Exercise data:

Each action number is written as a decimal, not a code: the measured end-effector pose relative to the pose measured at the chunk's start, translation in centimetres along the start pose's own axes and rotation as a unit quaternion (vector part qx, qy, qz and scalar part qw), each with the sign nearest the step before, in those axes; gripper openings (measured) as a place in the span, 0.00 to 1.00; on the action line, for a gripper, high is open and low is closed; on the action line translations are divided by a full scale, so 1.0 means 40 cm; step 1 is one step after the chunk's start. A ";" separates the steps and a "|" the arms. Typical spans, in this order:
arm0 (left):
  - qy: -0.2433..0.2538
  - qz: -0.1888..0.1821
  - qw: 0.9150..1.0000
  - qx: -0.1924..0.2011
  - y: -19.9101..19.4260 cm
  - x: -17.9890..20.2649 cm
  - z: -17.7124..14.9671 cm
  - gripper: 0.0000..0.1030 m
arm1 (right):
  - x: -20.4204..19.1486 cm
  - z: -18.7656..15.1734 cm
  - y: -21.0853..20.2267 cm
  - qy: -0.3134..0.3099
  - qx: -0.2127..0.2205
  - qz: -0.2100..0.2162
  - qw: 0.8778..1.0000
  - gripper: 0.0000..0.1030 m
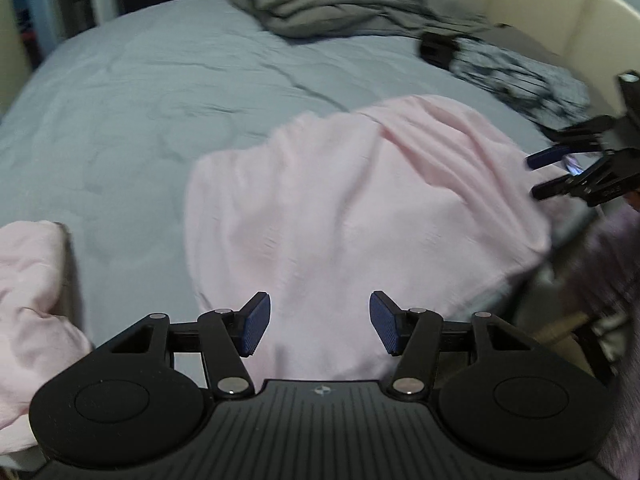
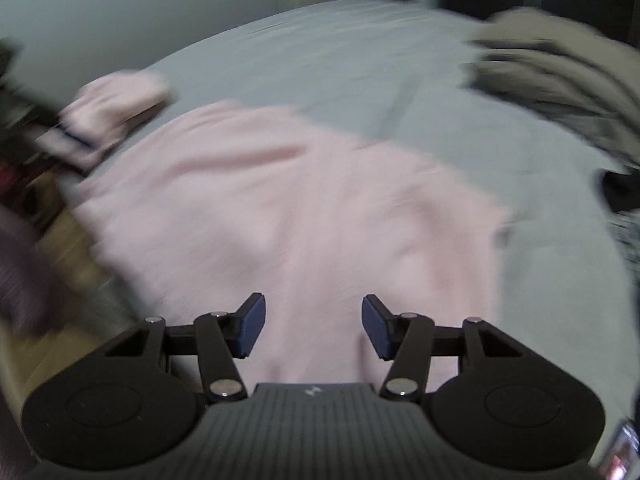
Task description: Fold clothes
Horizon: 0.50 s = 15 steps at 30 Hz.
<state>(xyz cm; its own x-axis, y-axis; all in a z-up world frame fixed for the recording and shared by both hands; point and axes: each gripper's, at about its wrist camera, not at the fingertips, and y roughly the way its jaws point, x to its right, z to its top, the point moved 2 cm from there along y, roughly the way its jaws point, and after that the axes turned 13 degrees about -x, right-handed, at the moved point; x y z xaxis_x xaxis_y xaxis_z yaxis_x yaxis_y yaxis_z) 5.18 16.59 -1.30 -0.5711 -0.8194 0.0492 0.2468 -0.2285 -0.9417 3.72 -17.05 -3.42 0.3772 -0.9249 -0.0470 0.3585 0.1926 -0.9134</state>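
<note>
The pink garment [image 1: 352, 216] lay rumpled on the grey bedspread [image 1: 140, 100], near the bed's edge. The left gripper [image 1: 320, 328] hovered over its near end, fingers apart and empty. The right gripper [image 2: 313, 327] (also seen at the left camera's right edge) was spread wide too, holding nothing. A second pink piece [image 1: 28, 300] sat just beside; the right view was blurred, possibly showing it folded.

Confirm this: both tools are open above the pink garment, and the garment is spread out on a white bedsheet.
One detail is off: the bedsheet is grey-blue, not white, as the left wrist view shows. The rest holds: the left tool and right tool are both open above the pink garment spread on it.
</note>
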 end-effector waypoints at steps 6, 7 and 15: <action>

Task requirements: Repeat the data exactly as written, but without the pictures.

Output for this task:
Each action number is written as a decimal, not a code: the measured end-effector pose relative to the pose measured at the chunk's start, translation in centimetres along the start pose's own axes and rotation as a unit quaternion (vector part qx, qy, qz and scalar part qw), each with the sign nearest the step before, in those axes; gripper openings (measured) as a place in the span, 0.00 to 1.00; on the action line, for a gripper, high is open and low is closed; on the action line translations are divided by a full scale, so 1.0 means 40 cm; step 1 is one step after the chunk's start. A ";" separates the steps and a "|" the arms. Typical spans, in this order:
arm0 (left):
  - qy: -0.2433..0.2538
  - qz: -0.1888..0.1821
  - qw: 0.9150..1.0000
  - qx: -0.1924..0.2011
  - y: -19.9101..19.4260 cm
  - x: -17.9890..20.2649 cm
  - z: -17.7124..14.9671 cm
  - gripper: 0.0000..0.1030 m
arm1 (right):
  - x: -20.4204..19.1486 cm
  - z: -18.7656..15.1734 cm
  - y: -21.0853..20.2267 cm
  - qy: -0.3134..0.3099
  - qx: -0.2127..0.2205
  - qz: -0.2100..0.2162
  - qw: 0.8778..1.0000
  - gripper: 0.0000..0.1030 m
Task description: Fold clothes
Horizon: 0.50 s = 15 steps at 30 Hz.
<state>(xyz cm; its own x-axis, y-axis; all in a z-up world frame fixed for the recording and shared by both hands; point and axes: each gripper's, at about its wrist camera, not at the fingertips, and y roughly the way its jaws point, x to its right, z to its top, the point moved 2 cm from there along y, roughly the way its jaws point, and after that the axes turned 13 degrees about -x, right-handed, at the moved point; x y z xaxis_x xaxis_y xaxis_z yaxis_x yaxis_y yaxis_z) 5.18 16.59 -1.30 -0.5711 -0.8194 0.0492 0.2468 -0.2285 -0.9417 3.72 -17.05 -3.42 0.3772 -0.9249 -0.0470 0.3585 0.1926 -0.9134</state>
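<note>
The pink garment [image 1: 352, 216] lay rumpled on the grey bedspread [image 1: 140, 100], near the bed's edge. The left gripper [image 1: 320, 328] hovered over its near end, fingers apart and empty. The right gripper [image 2: 313, 327] (also seen at the left camera's right edge) was spread wide too, holding nothing. A second pink piece [image 1: 28, 300] sat just beside; the right view was blurred, possibly showing it folded.

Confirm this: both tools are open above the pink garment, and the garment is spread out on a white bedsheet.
One detail is off: the bedsheet is grey-blue, not white, as the left wrist view shows. The rest holds: the left tool and right tool are both open above the pink garment spread on it.
</note>
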 end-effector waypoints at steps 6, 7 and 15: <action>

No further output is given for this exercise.